§ **What is needed**:
Check every line of the data below for "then". Copy each one that has it.

(Task data Opens)

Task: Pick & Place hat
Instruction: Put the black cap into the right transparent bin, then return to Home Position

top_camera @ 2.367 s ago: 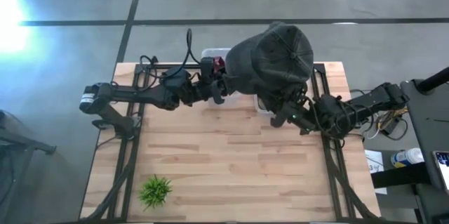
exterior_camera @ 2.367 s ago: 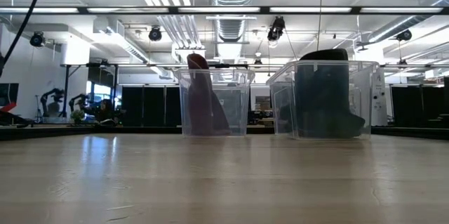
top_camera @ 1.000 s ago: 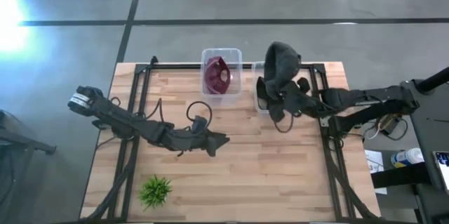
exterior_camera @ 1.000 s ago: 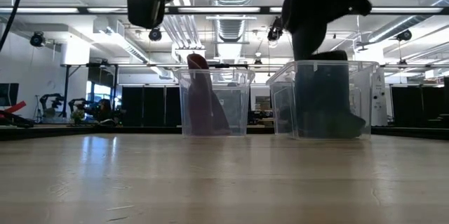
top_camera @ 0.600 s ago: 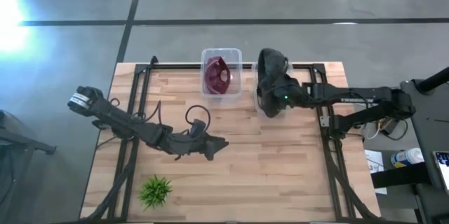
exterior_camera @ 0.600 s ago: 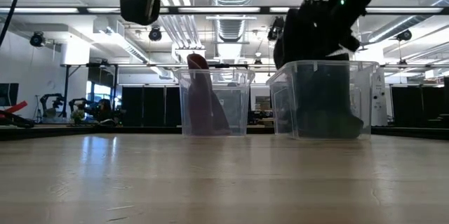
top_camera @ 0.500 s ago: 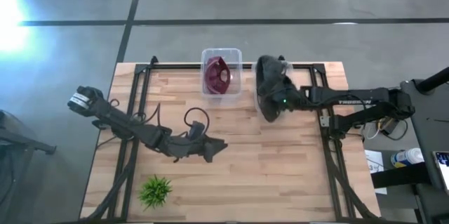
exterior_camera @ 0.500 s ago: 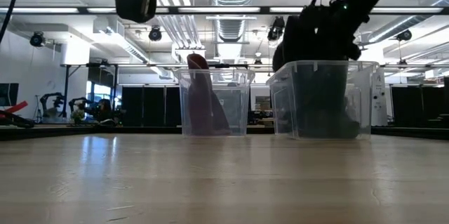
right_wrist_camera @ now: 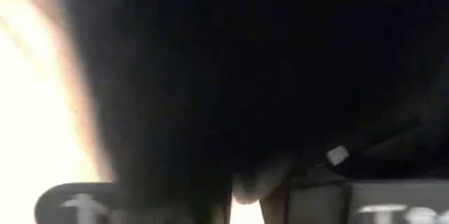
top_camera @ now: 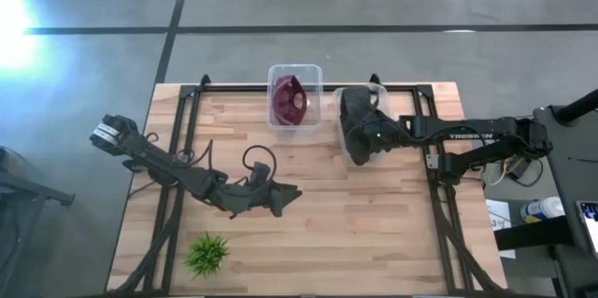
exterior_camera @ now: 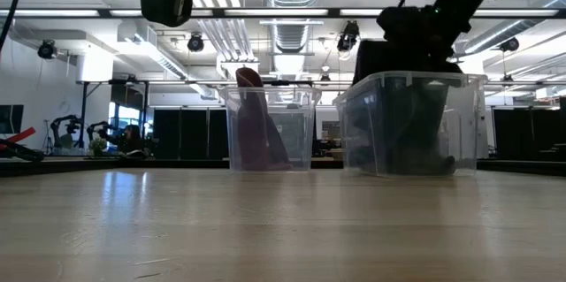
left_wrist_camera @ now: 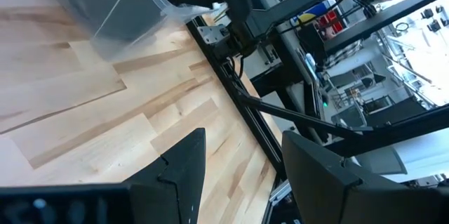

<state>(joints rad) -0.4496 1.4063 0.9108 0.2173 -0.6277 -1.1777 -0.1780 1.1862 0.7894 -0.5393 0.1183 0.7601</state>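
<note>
A dark grey hat lies inside the clear bin at the table's far right; through the bin's wall the low view shows it bunched up. My right gripper is over this bin, right at the hat, and the right wrist view shows only dark cloth. A maroon hat stands in the neighbouring clear bin. My left gripper hovers open above the middle of the table, with nothing between its fingers.
A small green plant stands near the table's near left corner. Black frame rails run along both sides of the table. Bare wood lies in front of the two bins.
My right gripper has gone down and toward the table's left edge with the dark hat. The hat hung above the right bin's rim a second ago and now sits low inside it.
</note>
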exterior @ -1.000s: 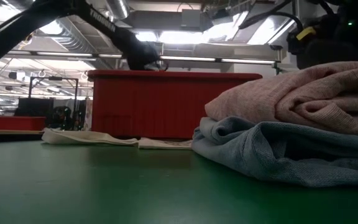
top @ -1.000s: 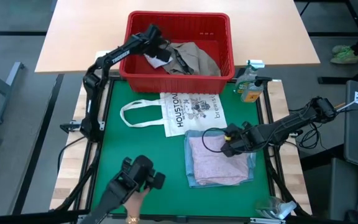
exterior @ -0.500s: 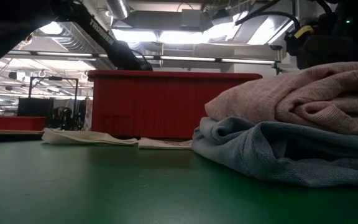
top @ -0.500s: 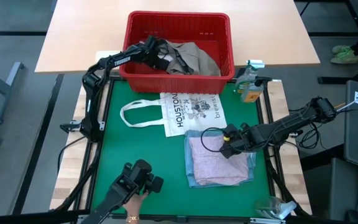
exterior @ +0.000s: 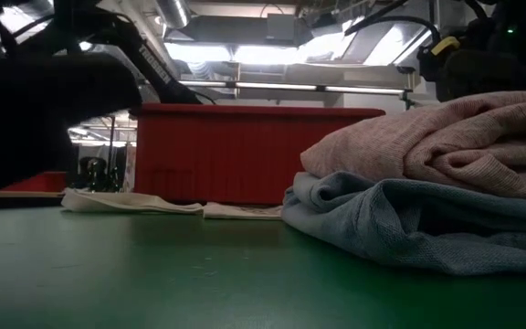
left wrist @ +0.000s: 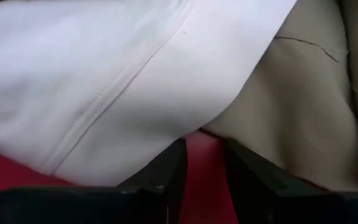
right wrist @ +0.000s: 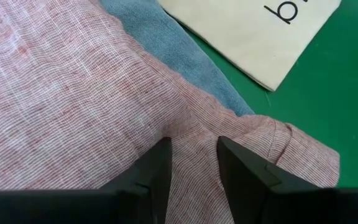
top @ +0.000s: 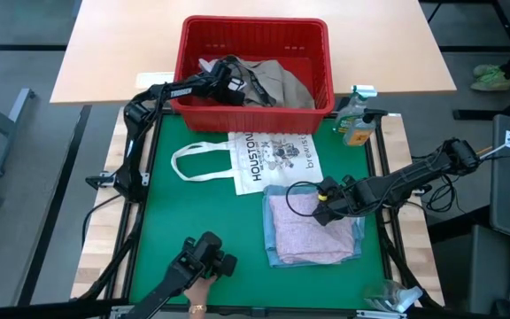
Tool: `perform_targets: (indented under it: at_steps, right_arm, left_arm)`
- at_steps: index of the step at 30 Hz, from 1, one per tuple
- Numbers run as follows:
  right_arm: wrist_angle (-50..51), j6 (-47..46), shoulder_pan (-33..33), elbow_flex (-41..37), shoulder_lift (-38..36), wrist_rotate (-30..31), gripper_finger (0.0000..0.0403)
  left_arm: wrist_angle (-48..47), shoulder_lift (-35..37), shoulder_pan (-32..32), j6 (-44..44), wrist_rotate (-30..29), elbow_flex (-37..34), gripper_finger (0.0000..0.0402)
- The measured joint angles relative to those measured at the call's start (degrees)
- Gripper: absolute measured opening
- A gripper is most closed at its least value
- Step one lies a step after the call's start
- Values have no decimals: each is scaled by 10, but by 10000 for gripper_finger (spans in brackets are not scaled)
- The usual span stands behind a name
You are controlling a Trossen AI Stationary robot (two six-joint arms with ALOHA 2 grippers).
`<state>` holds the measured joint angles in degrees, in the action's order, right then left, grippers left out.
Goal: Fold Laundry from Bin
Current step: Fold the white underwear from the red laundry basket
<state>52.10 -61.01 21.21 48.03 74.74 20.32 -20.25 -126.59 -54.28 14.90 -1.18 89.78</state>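
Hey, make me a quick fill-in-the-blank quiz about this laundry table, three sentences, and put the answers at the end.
1. The left gripper is reaching into the red ____.
2. The folded pink garment lies on top of a folded light ____ one.
3. The right gripper hovers over the pink garment with its fingers slightly ____.

Answers: bin; blue; apart

A green mat [top: 202, 221] covers the work surface, which sits in a light wooden frame [top: 97, 239]. Beyond it stands a pale tan rectangular tabletop [top: 131, 44]. The floor is dark grey [top: 16, 177]. In the low view, bright ceiling light strips [exterior: 272, 55] and exposed ducts [exterior: 176, 14] run overhead.
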Motion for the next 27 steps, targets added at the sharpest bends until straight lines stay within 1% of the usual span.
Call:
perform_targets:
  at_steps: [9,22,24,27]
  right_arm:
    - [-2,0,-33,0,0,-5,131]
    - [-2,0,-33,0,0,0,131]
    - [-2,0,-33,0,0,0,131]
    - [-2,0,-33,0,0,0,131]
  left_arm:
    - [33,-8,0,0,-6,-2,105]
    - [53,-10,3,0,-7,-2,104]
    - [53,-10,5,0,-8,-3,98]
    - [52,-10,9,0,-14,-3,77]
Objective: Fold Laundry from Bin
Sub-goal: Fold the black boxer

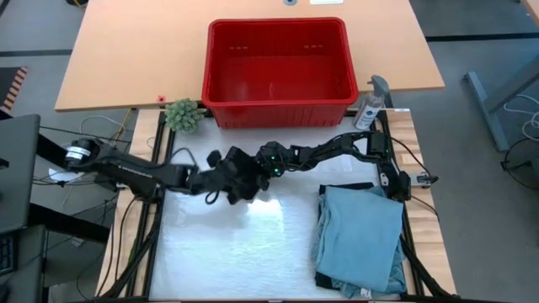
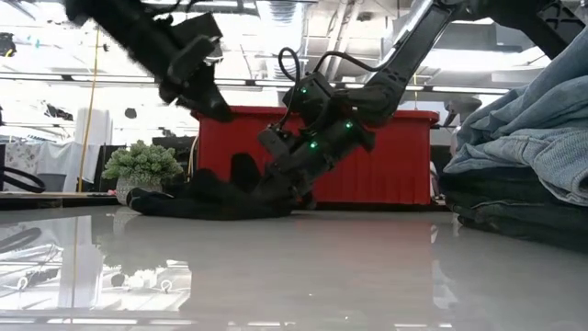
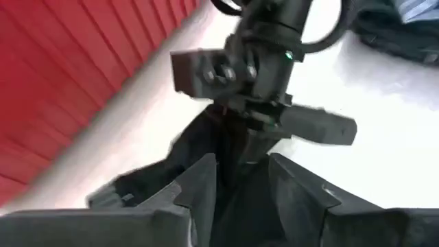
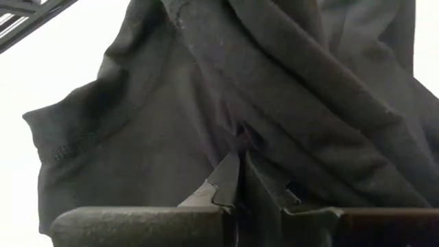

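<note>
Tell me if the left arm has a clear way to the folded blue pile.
Probably not directly: the right pincer, shut on the black garment, and its arm lie between the left pincer and the blue pile.

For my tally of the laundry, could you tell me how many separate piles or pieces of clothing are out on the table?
2: a black garment at mid-table in front of the red bin, and a folded blue stack on the right. The stack holds several layers; more may be hidden.
</note>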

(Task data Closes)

§ **Exercise result**:
Instruction: Put the black cap into the right transparent bin, then return to Home Position
`<state>` holds the measured joint angles in degrees, in the action's order, right then left, grippers left out.

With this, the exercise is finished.